La prova del DNA
In questi giorni si parla molto del DNA come fonte di prova per identificare il colpevole di un assassinio o di altri crimini. Oltre a queste situazioni di carattere penale ce ne sono altre in cui ci si può chiedere che valore abbia tale prova dal punto di vista della halakhà, la normativa giuridico-religiosa ebraica. La risposta non è univoca, come del resto non lo è neanche per la normativa generale. Dipende per cosa la prova è richiesta e se è affiancata da altri riscontri. Nel mondo ebraico il problema si pose in modo massiccio dopo l’attentato alle Torri Gemelle dell’11 settembre del 2001. Dei molti ebrei che morirono nell’incendio dei grattacieli non c’erano quasi più tracce e l’identificazione dei loro resti risultava impossibile nei modi usuali.
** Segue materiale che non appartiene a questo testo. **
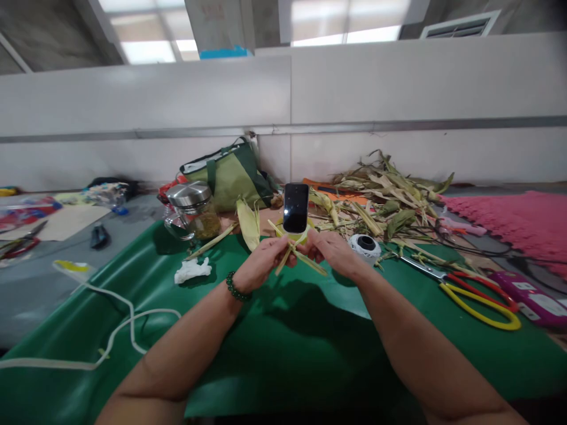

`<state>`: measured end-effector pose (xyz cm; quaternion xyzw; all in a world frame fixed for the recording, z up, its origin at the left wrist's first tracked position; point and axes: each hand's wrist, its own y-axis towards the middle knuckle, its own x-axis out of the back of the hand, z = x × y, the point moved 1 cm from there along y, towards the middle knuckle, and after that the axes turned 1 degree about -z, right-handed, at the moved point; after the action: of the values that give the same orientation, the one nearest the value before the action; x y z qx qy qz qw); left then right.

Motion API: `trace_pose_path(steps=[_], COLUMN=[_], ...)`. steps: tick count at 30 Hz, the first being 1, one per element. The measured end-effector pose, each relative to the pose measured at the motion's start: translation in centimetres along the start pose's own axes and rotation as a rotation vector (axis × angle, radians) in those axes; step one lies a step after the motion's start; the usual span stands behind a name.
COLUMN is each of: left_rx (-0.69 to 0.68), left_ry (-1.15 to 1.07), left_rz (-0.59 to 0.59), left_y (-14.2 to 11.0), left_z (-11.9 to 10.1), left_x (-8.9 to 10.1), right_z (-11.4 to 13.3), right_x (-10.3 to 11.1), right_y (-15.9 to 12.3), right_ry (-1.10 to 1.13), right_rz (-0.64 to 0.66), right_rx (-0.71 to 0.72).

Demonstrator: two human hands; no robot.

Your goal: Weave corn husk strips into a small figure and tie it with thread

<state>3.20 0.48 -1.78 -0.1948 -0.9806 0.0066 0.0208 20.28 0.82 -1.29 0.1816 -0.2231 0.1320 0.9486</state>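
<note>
Just above the green mat (283, 354), both hands pinch crossed strips of corn husk (305, 260) between them. My left hand (263, 260), with a dark green bead bracelet at the wrist, has its fingers closed on the husk strips. My right hand (331, 251) grips them from the other side, its fingers partly hidden. Right behind the hands a dark phone (296, 208) stands upright by a yellow round object, mostly covered. A pale green corn husk (248, 224) lies left of the phone, and a white-and-black roll (365, 248) sits beyond my right hand.
Scissors with red and yellow handles (478, 298) lie at right beside a purple box (529, 298). A husk pile (390, 189) spreads behind. At left are a lidded glass jar (195, 212), crumpled white tissue (192, 270), a green bag (230, 174) and a white cable (128, 319).
</note>
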Motion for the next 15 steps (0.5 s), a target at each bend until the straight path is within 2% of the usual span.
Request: trace_pose_path(steps=[2, 4, 7, 10, 13, 15], left_rx=[0.000, -0.029, -0.106, -0.156, -0.175, -0.161], left_ry=[-0.069, -0.009, 0.185, 0.323, 0.387, 0.374], left_rz=[-0.010, -0.031, -0.066, -0.079, -0.152, -0.140], left_y=[0.1, 0.1, 0.0, 0.1, 0.4, 0.7], left_z=[0.1, -0.1, -0.4, -0.3, -0.2, -0.2], left_x=[0.0, 0.1, 0.1, 0.2, 0.8, 1.3], right_z=[0.5, 0.9, 1.1, 0.9, 0.6, 0.5], right_x=[0.3, 0.3, -0.5, -1.2, -1.4, -1.4], right_y=[-0.4, -0.8, -1.1, -1.1, -1.2, -1.2], right_ry=[-0.176, -0.357, -0.535, -0.709, -0.841, -0.880], right_rz=[0.102, 0.128, 0.099, 0.063, 0.071, 0.076], right_rx=[0.036, 0.128, 0.292, 0.388, 0.459, 0.496])
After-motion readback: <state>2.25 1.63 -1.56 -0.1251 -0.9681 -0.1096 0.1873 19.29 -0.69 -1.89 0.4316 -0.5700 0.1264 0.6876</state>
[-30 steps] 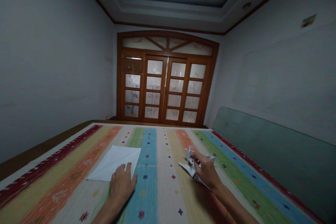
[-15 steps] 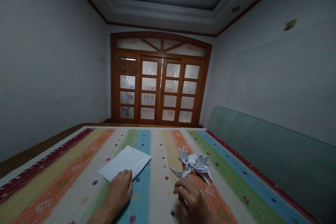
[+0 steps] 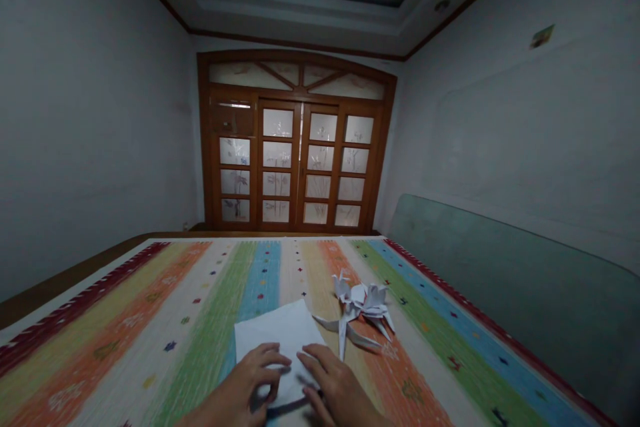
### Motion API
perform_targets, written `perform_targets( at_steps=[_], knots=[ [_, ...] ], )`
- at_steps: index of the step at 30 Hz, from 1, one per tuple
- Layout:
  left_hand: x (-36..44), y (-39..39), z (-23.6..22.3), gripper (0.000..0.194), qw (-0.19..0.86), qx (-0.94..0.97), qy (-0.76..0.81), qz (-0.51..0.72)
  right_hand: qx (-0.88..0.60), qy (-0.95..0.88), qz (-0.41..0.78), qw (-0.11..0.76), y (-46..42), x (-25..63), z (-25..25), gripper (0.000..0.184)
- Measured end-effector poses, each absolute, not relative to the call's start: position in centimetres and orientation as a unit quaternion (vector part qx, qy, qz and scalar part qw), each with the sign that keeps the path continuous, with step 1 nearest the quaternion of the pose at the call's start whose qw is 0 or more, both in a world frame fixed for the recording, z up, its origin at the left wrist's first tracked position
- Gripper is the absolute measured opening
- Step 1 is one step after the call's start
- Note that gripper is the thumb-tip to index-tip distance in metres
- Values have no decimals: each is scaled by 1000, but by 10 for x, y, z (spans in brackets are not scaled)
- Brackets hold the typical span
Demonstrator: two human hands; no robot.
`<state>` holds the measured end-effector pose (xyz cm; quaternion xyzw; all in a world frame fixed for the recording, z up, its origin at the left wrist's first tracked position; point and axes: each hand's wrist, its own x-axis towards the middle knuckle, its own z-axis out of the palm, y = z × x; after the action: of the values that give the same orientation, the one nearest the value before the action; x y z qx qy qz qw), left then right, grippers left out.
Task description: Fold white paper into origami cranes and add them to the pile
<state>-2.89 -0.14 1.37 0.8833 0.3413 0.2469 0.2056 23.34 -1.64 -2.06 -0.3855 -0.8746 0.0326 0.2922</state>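
Observation:
A white sheet of paper (image 3: 280, 327) lies at an angle on the striped tablecloth in front of me, its near edge slightly raised over a dark shadow. My left hand (image 3: 253, 380) is on its left side, fingers curled over the top and thumb low at the near edge. From the right, my right hand (image 3: 333, 377) grips the sheet, with its fingertips on top and its thumb by the near edge, a little blurred. Just beyond my right hand sits a bunch of folded white paper cranes (image 3: 363, 303), some of their points spread towards me.
A striped, patterned tablecloth (image 3: 195, 327) covers the table. A pale green panel (image 3: 500, 267) stands along the right side by the wall. Wooden doors with glass panes (image 3: 300, 160) are at the far end of the room.
The sheet has moved right and towards me, now lying between both hands. My right hand has come from in front of the cranes onto the paper. A further crane point shows. The view has shifted slightly.

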Motion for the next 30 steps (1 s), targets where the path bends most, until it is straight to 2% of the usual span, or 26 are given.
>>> perform_targets(
  at_steps=[3, 6, 10, 15, 20, 24, 30],
  knots=[
    [-27, -8, 14, 13, 235, 884, 332, 230, -426, -869, 54, 245, -16, 234, -25, 52],
    [-27, -12, 19, 12, 226, 896, 333, 189, -477, -850, 92, 206, -17, 236, -29, 54],
    [-18, -11, 15, 20, 171, 902, 363, 158, -512, -837, 113, 157, -17, 237, -30, 57],
    [8, -5, -21, 48, 76, 872, 449, 177, -532, -828, 128, 120, -16, 237, -22, 59],
    [17, -3, -34, 69, 62, 868, 476, 126, -538, -825, 138, 107, -16, 242, -15, 61],
    [16, -5, -19, 74, 85, 875, 468, 88, -535, -825, 134, 124, -14, 247, -15, 59],
    [10, -2, 2, 72, 107, 882, 454, 69, -548, -820, 124, 105, -16, 248, 0, 53]
  ],
)
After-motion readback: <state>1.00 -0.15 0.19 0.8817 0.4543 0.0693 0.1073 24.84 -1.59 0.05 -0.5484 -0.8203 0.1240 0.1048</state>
Tuttavia, senza una dichiarazione certa di morte, le mogli delle presunte vittime non potevano risposarsi. Si tratta della nota questione delle agunòt, le donne che rimangono “vincolate” perché il marito si rifiuta di concedere il divorzio o perché non si ha testimonianza certa della sua morte. Questo è uno dei più difficili problemi della halakhà, e notevoli facilitazioni vengono messe in atto per arrivare a una soluzione che tuteli la donna. Ad esempio, si accetta come valida anche una testimonianza singola, mentre generalmente sono richiesti due testimoni. Il DNA estratto dai resti di un corpo, se riconducibile in modo pressoché sicuro a quello di una certa persona e se ci sono altri riscontri probatori, è accettato dalle più importanti autorità halakhiche come prova valida per la dichiarazione di morte. L’analisi del DNA viene anche utilizzata per l’identificazione dei resti umani in modo da dargli una degna sepoltura. Uno dei martiri delle Fosse Ardeatine, Marco Moscati z.l., è stato recentemente identificato proprio grazie al suo DNA, così che ora i suoi famigliari possono avere una tomba su cui pregare.
In altri casi, però, la prova del DNA non è valida. Per esempio, il DNA non può essere portato come evidenza per attestare l’illegittimità della prole. Il figlio di un rapporto adulterino o incestuoso (mamzer) si trova in una condizione altrettanto difficile di quella della agunà. In questo caso il DNA non è preso in considerazione. La logica in entrambe le situazioni è in realtà la stessa: la prova del DNA si usa solo per alleviare una condizione, non per inasprirla. La si accetta per evitare la condizione di agunà ma non la si accetta per determinare lo status di mamzer. La fonte per questo approccio si trova nella Mishnà, alla fine del trattato di Eduyot (cap. 8:7, con il commento di Ovadià da Bertinoro, rabbino italiano del ’400-’500), dove si afferma che in futuro (si spera presto), quando il profeta Elia verrà ad annunciare il Messia, avrà fra i suoi compiti anche quello di chiarire lo stato civile delle famiglie. Mentre un’opinione afferma che Elia allontanerà quelle famiglie che con la forza si sono fatte considerare legittime pur non essendolo, un’altra opinione sostiene che il profeta Elia accoglierà coloro che ingiustamente sono stati allontanati, ma non allontanerà chi ormai è entrato a far parte della comunità, se pur con la forza. Le prove, pertanto, si cercano per accogliere, non per allontanare.
La Mishnà di Eduyot termina con il versetto del profeta Malakhì (3:23), che recitiamo al sabato sera e conclude la haftarà del sabato che precede Pesach, lo Shabbat Hagadol: “E farà tornare il cuore dei padri verso i figli e il cuore dei figli verso i loro padri”.
Gianfranco Di Segni
Tratto dal limmud organizzato dall’AME (Associazione Medica Ebraica) al Tempio dei Giovani, nell’Ospedale Israelitico dell’Isola Tiberina di Roma, a un mese dalla scomparsa del Dott. Angelo Di Castro, medico ortopedico, mio amico e compagno di classe dai tempi della scuola media. Che il suo ricordo sia di benedizione e di consolazione per chiunque l’abbia conosciuto.